Шрифт:
Если это предназначение, как у библейского Моисея, ты вынужден как-то еще носить невыразимую муку ответственности перед людьми, но здесь он как бы прикрыт от людей другой ответственностью - перед Богом, а может быть, и не было перед Богом никакой ответственности, Моисей ведь не навязывался, Бог ткнул пальцем и назначил его на эту роль.
Годишься или не годишься ее играть, но привыкаешь, что единственный исполнитель.
То же самое и с русскими царями, то же самое и с Александром Первым, не избежавшем участи царя: он хорош не победой над Наполеоном, не освобождением Европы - он хорош только в нарушении, только по мере возвращения к мирскому, человеческому.
Почему царь непременно гибнет, когда становится человеком? Почему ему отказано быть сыном, отцом - лишь легендой о старце, которым он стал, инсценировав в Таганроге собственную смерть. Многие считают такой поступок унижением царского достоинства, а я - возвращением к достоинству человеческому. Но это вряд ли было, этому не должны были дать быть.
Человек, способный влиять на других и добровольно отказавшийся от власти, - великий человек. Преданный своей семье, а если у него ее нет своим глубоким личным мыслям и представлениям; великий человек, не воспользовавшийся своими знаниями, - все равно, во вред или благо, - великий человек.
Смерть - это отказ от жизни, она всегда трагична. Отказ от деятельности в расцвете лет, посреди бела дня сильнее смерти: спасая себя, ты спасаешь других от ошибок, которые мог совершить, не подвергаешь свою душу унижению, служению обществу, потому что с той минуты, как ты становишься слугой общества, ты перестаешь быть человеком.
Счастливы только невостребованные властью умы.
История человечества развивается на равнине и человек живет на равнине, все разговоры о вертикали, о спирали, по которым развивается история, о прогрессе - досужие вымыслы, просто мы хотим думать о себе лучше.
Это не исключает случайного открытия, любое открытие, даже открытие Америки - случайно, но, прежде чем сообщить о своем открытии, ты должен хорошо подумать, что оно принесет другим и чего стоит твоя слава, купленная кровью людей.

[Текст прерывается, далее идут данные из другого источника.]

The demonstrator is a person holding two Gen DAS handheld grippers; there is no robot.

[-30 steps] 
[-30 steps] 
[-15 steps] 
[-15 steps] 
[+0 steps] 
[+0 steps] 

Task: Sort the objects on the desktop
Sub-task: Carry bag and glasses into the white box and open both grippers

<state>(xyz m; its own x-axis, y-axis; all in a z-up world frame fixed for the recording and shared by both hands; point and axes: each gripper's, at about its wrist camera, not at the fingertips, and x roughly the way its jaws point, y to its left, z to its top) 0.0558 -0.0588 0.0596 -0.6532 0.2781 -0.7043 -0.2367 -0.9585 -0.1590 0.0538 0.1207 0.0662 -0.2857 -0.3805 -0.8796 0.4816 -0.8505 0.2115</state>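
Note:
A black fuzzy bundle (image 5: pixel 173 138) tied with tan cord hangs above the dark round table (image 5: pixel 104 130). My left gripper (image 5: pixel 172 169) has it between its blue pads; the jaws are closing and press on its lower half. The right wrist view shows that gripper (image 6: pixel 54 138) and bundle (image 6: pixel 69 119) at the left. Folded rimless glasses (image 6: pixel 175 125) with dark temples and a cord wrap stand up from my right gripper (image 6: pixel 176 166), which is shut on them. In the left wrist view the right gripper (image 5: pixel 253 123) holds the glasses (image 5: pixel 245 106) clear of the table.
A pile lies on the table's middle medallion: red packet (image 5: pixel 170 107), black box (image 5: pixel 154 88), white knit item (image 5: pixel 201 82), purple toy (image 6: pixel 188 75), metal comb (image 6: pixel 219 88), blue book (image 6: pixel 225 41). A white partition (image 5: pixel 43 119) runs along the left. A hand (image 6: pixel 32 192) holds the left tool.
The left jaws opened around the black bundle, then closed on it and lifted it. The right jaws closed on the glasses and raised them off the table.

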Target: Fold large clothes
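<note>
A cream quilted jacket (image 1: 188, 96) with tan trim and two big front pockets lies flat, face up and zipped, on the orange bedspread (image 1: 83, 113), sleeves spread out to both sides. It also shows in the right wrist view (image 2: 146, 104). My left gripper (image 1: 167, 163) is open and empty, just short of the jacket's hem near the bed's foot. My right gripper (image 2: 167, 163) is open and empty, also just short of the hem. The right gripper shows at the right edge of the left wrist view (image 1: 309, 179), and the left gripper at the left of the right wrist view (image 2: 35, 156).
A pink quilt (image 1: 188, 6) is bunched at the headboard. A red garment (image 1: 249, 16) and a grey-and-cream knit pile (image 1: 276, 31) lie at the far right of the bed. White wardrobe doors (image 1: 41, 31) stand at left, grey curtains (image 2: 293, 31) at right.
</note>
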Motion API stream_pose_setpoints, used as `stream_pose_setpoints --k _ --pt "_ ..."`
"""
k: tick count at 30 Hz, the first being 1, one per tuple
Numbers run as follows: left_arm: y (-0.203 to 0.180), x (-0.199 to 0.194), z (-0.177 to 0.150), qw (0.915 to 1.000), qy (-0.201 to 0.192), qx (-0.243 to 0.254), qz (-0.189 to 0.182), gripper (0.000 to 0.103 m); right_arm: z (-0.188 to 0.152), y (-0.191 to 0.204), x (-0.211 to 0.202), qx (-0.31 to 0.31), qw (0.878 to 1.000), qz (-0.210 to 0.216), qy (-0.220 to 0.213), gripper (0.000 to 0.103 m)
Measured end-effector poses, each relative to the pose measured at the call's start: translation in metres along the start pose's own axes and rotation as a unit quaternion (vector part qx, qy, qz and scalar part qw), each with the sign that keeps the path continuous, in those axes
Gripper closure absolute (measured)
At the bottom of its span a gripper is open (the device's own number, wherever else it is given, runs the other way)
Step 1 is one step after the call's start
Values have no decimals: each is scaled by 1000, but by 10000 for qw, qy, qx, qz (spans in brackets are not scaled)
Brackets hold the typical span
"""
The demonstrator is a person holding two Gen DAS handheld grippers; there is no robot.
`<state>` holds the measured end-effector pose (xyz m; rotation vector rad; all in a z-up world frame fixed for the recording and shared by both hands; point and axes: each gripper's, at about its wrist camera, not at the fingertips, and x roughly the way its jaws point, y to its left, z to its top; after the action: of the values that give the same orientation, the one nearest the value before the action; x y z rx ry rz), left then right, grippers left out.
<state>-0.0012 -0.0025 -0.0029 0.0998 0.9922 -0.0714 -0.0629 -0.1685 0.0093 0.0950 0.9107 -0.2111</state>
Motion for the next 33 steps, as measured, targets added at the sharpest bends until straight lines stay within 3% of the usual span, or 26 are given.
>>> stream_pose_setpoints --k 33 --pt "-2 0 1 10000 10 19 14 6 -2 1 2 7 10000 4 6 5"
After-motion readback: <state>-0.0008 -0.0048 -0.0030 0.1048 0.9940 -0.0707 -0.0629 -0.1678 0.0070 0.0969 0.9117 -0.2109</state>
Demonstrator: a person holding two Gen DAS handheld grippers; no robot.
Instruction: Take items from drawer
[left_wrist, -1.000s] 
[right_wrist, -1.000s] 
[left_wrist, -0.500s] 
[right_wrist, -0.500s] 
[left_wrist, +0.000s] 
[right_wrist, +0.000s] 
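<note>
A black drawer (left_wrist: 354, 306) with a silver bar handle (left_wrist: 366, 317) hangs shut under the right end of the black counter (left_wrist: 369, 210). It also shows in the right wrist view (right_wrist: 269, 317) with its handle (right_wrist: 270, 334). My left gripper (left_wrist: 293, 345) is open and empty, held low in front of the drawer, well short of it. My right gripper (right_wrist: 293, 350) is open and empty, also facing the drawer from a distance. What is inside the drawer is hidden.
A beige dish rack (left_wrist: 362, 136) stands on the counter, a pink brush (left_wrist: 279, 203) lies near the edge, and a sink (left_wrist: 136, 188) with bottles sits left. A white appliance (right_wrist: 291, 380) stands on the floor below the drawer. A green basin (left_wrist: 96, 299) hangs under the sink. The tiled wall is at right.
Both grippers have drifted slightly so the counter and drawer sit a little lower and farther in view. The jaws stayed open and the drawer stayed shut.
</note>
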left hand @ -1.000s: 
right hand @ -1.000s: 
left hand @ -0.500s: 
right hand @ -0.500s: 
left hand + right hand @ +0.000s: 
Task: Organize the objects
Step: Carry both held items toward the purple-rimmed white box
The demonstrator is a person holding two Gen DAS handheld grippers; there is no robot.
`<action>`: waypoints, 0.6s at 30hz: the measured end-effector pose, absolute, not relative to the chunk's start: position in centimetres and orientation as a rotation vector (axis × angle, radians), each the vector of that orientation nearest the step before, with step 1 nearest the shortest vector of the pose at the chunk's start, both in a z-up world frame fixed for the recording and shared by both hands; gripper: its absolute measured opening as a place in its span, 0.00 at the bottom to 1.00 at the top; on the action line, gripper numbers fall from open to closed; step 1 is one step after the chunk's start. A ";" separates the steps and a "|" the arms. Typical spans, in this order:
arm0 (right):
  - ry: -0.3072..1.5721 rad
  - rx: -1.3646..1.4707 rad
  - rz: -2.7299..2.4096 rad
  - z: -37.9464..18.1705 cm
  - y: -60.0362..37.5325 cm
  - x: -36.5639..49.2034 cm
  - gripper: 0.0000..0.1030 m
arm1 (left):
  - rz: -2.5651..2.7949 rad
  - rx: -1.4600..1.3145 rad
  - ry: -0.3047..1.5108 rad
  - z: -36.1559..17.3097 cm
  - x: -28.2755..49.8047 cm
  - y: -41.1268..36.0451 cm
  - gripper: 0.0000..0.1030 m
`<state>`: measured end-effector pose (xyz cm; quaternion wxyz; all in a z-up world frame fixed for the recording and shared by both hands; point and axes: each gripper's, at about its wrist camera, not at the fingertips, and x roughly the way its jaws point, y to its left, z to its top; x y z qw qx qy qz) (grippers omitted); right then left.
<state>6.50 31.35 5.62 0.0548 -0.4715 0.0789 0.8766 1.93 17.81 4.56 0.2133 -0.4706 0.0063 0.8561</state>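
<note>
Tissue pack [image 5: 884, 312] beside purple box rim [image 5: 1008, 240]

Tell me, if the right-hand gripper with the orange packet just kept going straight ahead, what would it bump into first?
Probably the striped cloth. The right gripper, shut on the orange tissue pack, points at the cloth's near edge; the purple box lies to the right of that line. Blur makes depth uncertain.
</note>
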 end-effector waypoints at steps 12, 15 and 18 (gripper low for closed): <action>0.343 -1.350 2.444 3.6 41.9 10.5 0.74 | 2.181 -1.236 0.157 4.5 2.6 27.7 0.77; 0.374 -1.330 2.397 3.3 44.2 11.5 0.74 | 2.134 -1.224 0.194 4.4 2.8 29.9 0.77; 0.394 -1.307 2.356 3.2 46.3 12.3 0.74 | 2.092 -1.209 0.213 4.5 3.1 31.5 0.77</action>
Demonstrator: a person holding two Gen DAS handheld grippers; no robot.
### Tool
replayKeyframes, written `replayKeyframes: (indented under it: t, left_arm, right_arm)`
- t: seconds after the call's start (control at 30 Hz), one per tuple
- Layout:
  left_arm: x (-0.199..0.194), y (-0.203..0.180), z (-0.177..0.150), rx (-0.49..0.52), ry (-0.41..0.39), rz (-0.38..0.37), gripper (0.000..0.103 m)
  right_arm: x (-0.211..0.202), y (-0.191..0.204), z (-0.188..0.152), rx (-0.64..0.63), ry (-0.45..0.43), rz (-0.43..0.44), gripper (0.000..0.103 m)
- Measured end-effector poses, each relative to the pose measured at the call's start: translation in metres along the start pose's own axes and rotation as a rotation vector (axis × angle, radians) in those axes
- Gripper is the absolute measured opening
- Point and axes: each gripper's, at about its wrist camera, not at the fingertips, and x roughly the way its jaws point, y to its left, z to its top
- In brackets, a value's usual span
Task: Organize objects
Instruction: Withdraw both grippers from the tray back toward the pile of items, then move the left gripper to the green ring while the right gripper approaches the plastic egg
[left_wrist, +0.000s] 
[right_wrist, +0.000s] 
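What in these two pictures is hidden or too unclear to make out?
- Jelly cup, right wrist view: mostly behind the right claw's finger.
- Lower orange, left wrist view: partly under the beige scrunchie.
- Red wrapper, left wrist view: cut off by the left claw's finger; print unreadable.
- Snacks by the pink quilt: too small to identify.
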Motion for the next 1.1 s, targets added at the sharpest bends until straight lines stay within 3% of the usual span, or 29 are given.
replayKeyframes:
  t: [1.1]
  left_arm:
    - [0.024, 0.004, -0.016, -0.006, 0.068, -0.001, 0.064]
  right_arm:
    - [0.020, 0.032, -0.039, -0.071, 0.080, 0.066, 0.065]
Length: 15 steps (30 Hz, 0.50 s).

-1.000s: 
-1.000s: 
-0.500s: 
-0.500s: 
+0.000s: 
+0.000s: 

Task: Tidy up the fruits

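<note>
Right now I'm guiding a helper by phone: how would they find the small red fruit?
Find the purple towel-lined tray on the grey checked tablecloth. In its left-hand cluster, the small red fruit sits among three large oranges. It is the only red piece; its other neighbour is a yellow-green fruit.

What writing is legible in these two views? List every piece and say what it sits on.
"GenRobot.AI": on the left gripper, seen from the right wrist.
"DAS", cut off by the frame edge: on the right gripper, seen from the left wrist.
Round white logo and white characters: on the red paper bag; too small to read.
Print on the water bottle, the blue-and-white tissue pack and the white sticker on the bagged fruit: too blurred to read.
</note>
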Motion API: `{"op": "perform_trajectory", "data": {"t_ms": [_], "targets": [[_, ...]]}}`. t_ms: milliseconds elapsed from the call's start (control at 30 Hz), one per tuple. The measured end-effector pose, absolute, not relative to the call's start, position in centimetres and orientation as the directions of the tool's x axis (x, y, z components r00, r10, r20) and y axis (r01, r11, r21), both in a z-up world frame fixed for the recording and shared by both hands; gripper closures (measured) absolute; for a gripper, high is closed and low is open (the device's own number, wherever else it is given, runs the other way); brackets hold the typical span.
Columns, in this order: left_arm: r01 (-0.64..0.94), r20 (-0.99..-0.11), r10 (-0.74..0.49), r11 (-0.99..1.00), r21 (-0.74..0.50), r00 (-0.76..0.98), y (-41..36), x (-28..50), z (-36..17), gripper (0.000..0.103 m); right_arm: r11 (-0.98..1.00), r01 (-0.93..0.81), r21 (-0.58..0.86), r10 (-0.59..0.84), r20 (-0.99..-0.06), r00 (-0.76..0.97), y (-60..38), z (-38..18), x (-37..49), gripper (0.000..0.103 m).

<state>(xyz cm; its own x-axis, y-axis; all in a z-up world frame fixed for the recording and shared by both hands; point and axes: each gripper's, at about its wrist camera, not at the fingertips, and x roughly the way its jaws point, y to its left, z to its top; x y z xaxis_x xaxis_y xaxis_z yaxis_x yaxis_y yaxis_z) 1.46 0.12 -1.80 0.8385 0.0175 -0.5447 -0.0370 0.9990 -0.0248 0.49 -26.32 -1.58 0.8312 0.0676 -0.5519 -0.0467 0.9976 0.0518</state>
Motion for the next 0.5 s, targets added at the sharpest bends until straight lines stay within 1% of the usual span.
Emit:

Настоящие открытия делаются в тишине твоей души, ты каждый день открываешь что-то новое о себе, плохое или хорошее, и никогда о людях, потому что мы несравнимы, между нами нет сходства, кроме сходства обстоятельств, даже если мы с вами сиамские близнецы, между нами нет сходства, и, когда мы поймем, что мощь человечества в этом ни на кого не похожем существовании каждого отдельного человека, что мы - мир, обреченный на непонимание, пока у нас не будет интереса и уважения к другому, наша человеческая интимная, подлинная история не состоится, не получится, просто рассыплется в прах.
Делиться знаниями глубочайшая бессмыслица, они слишком интимны и непереводимы на другой язык.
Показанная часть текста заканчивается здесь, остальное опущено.